Give the total of lines holding the word "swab" in the records below, and nothing else.

-- Task inputs --

- - - - - - -

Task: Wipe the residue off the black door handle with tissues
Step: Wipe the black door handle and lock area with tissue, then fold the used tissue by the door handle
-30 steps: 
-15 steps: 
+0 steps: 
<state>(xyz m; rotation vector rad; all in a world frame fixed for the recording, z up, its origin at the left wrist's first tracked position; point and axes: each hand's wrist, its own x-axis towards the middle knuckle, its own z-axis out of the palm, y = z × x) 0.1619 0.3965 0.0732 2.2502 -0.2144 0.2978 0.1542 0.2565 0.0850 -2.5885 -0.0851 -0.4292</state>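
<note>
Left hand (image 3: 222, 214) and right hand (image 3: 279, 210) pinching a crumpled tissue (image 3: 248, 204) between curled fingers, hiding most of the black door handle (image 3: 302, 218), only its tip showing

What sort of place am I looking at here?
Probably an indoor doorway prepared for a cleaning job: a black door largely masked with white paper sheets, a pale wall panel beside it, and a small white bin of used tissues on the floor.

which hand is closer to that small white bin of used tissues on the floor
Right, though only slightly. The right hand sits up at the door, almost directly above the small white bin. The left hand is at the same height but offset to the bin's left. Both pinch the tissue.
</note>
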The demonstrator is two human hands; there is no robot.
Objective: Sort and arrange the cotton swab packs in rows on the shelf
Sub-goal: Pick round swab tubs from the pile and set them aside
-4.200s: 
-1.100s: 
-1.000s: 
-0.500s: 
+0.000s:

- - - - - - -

-- Result --
2